-- PROVIDED MATERIAL follows --
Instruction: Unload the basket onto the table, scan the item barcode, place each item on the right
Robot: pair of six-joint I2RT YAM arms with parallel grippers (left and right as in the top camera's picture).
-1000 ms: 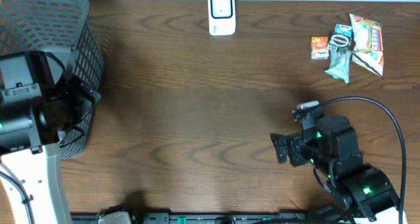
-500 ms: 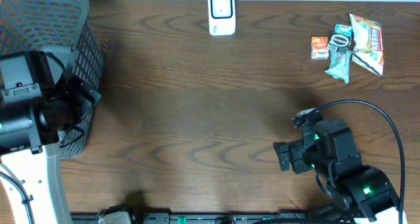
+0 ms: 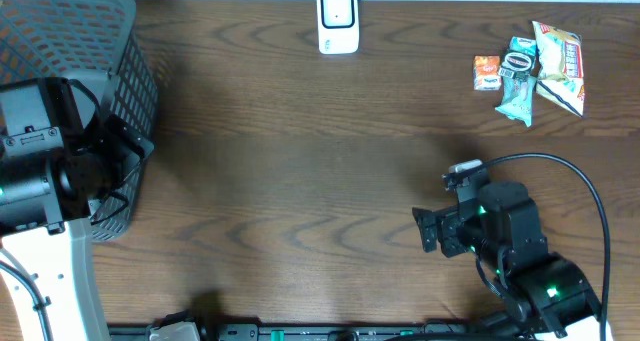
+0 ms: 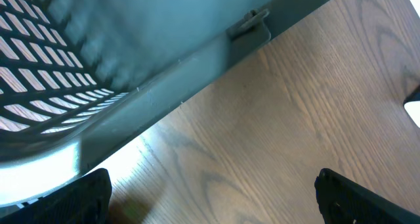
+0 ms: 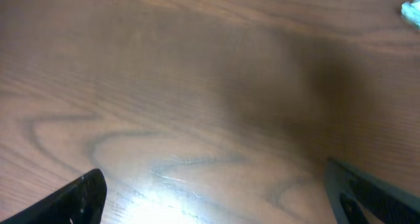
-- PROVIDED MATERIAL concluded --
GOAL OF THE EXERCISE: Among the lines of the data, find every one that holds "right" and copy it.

TASK OUTPUT:
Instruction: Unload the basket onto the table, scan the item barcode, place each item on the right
Robot: pair of six-joint I2RT YAM arms with parallel grippers (left and right as in the top camera's picture).

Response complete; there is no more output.